L’internationalisation des territoires, la grande absente du débat public comme des campagnes électorales locales
A l’aube des élections municipales de début 2020, nous constatons que ce processus « irréversible », « inéluctable » est le grand absent du débat public et de la campagne électorale qui va s’ouvrir.
Alors que ce processus d’internationalisation marque les hommes comme les paysages des villes, les politiques comme l’économie, rares sont les élus qui en font un objet politique. Cela contribue à le rendre illisible ou transparent aux yeux des citoyens et contribue aux réactions de rejet du processus (alimentant notamment des volontés de replis identitaires ou des comportements xénophobes).
Mieux comprendre l’internationalisation : un enjeu important
L’internationalisation des territoires est donc une somme de processus multiformes mal connus. Elle bouscule les collectivités territoriales françaises.

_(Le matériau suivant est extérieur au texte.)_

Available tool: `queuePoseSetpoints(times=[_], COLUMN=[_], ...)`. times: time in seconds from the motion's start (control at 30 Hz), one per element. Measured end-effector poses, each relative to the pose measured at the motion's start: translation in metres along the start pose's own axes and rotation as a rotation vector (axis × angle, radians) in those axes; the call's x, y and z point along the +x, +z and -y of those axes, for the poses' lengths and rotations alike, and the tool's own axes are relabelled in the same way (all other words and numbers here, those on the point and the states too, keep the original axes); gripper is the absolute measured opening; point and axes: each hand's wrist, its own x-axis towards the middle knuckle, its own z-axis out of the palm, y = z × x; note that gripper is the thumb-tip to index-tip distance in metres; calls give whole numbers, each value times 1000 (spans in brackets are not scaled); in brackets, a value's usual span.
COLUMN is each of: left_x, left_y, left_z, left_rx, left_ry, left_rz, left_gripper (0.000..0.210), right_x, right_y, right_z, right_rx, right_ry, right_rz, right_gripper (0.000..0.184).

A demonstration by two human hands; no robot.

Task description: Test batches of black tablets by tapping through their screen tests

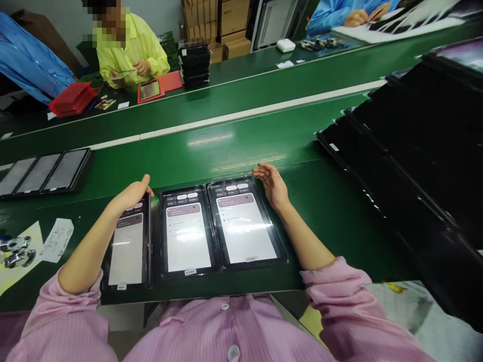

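Observation:
Three tablets with lit screens lie side by side on the green bench in front of me. My left hand [134, 194] rests over the top end of the left tablet [126, 246], fingers stretched and thumb raised, hiding part of its screen. A narrow gap parts that tablet from the middle tablet [187, 236], which lies close against the right tablet [247, 226]. By the upper right corner of the right tablet is my right hand [273, 185], open with the palm turned inward; I cannot tell whether it touches the edge.
Tall stacks of black trays [407, 146] rise at right. More dark-framed panels [68, 170] lie at left, near a paper note [58, 240] and yellow sheet [32, 261]. Across the green bench [196, 143], a person in yellow [132, 48] sits beside red folders [73, 99]; others wear blue.

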Motion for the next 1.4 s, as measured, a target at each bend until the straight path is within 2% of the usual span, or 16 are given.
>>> queuePoseSetpoints(times=[0.1, 0.17, 0.27, 0.4, 0.5, 0.57, 0.73, 0.8, 1.0, 1.1, 1.17, 1.27, 1.4], left_x=[6, 10, 17, 25, 27, 26, 19, 15, -1, -1, 2, 12, 27], left_y=[-7, -3, 13, 41, 50, 47, 31, 35, 63, 64, 60, 49, 31], left_z=[-1, -14, -51, -111, -136, -138, -126, -126, -142, -144, -142, -131, -105], left_rx=[11, 73, 130, 82, 71, 75, 1, 36, 298, 368, 340, 250, 144], left_ry=[9, 23, 67, 238, 290, 291, 343, 355, 338, 331, 355, 431, 439], left_rz=[55, 79, 72, 129, 164, 154, 113, 102, 99, 150, 181, 235, 303], left_gripper=[98, 94, 86, 70, 66, 67, 66, 68, 67, 66, 67, 68, 72], right_x=[-3, -4, -4, -2, 0, 1, 4, 4, 4, 2, 1, -1, -5], right_y=[4, 8, 10, 6, 2, 0, -1, 1, 1, -1, 0, 3, 5], right_z=[-1, 1, 5, 11, 15, 18, 22, 23, 33, 42, 45, 45, 45], right_rx=[-20, -40, -16, 101, 134, 154, 173, 190, 304, 517, 613, 401, 123], right_ry=[16, 56, 151, 294, 335, 353, 363, 364, 380, 404, 394, 294, 118], right_rz=[-13, -37, -38, 45, 101, 132, 166, 169, 200, 277, 326, 242, 45], right_gripper=[69, 68, 70, 76, 76, 74, 68, 68, 74, 78, 81, 83, 69])
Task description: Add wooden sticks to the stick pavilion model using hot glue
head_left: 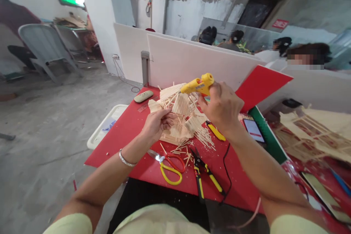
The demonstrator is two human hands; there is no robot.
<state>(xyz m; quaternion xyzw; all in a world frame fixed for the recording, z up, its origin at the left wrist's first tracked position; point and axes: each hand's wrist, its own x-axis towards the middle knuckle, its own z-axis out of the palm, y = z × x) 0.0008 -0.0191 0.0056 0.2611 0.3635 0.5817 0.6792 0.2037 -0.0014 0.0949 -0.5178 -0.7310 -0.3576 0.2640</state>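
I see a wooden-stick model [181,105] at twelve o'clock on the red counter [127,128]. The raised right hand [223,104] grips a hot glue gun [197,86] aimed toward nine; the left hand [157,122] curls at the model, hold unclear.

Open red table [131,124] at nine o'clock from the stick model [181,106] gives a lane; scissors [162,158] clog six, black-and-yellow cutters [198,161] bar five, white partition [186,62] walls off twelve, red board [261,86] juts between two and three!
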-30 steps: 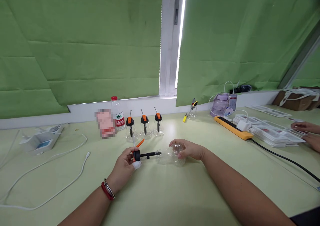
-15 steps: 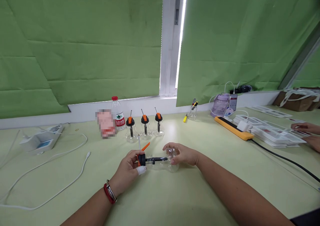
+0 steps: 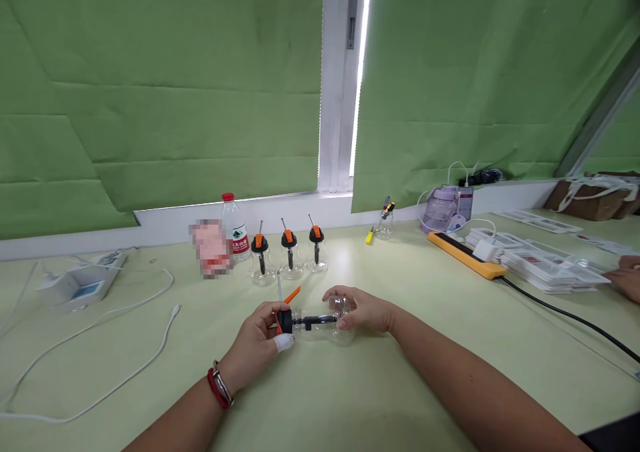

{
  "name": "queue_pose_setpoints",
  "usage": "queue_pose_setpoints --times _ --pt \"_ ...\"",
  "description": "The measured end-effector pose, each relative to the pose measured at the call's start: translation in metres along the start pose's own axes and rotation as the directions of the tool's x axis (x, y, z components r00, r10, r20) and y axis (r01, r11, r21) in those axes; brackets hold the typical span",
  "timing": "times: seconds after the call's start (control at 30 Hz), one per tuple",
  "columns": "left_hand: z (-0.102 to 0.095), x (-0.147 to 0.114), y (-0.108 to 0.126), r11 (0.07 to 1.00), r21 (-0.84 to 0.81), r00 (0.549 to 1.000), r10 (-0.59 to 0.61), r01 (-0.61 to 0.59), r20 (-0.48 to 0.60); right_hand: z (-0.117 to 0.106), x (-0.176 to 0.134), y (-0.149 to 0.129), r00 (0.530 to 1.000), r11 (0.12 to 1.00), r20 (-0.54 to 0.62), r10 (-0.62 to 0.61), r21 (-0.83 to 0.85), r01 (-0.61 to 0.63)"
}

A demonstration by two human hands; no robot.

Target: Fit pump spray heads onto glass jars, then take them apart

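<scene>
My left hand (image 3: pixel 264 335), with white tape on its thumb, is closed round a black-and-orange pump head (image 3: pixel 285 321). A thin metal spout and an orange lever stick out from it, away from me. My right hand (image 3: pixel 364 309) grips the base end of a clear bottle (image 3: pixel 325 335) that lies on its side. The head's black tube (image 3: pixel 320 320) runs inside the bottle. The bottle's neck is close up to the head; whether they touch I cannot tell. Behind my hands stand three upright clear bottles with matching heads, one being the middle bottle (image 3: pixel 291 265).
A water bottle (image 3: pixel 235 229) stands at the back left, white cables (image 3: pixel 165 345) on the left. Screwdrivers stand in a small clear jar (image 3: pixel 385 229). To the right are an orange power strip (image 3: pixel 465 255), stacked white frames (image 3: pixel 545 272) and another person's hand (image 3: pixel 627 279).
My right hand has brought the clear bottle slightly left, closer to the pump head. My left hand stays nearly still. The other person's hands have drawn back to the right.
</scene>
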State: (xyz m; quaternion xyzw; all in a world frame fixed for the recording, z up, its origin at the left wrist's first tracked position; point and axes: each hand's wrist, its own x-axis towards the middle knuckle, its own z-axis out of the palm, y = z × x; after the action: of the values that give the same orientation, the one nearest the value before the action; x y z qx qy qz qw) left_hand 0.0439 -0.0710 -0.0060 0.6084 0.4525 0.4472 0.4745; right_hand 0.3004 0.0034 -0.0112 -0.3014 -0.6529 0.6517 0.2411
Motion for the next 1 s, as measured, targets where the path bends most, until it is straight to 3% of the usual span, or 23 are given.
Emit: queue_pose_setpoints --times 0.57,1.0 --pt "-0.0026 0.0006 -0.0057 0.998 -0.061 0.999 -0.008 0.011 0.051 0.0049 0.0002 -0.0023 1.000 0.998 0.011 -0.011 0.058 0.011" --pt "-0.0027 0.0004 0.0005 0.990 -0.106 0.995 -0.093 0.097 0.039 0.0053 0.0001 -0.0006 0.999 0.998 0.020 -0.036 0.053 0.035"
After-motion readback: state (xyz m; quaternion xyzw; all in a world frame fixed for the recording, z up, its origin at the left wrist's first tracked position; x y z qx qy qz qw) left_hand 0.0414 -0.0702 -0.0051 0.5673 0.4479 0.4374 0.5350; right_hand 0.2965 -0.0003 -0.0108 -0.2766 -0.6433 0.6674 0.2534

Les élus locaux sont régulièrement contraints de réajuster leur action et adopter une stratégie par rapport aux différents acteurs qui contribuent, participent ou subissent cette internationalisation.
C’est pourquoi l’internationalisation des villes et des territoires est actuellement l’objet d’une recherche menée par Cités Unies France et le CIEDEL. Ce type de travail a notamment pour ambition de permettre aux collectivités territoriales françaises de mieux comprendre ces processus afin d’adapter leurs politiques publiques pour en tirer le meilleur possible pour leurs territoires et leurs habitants.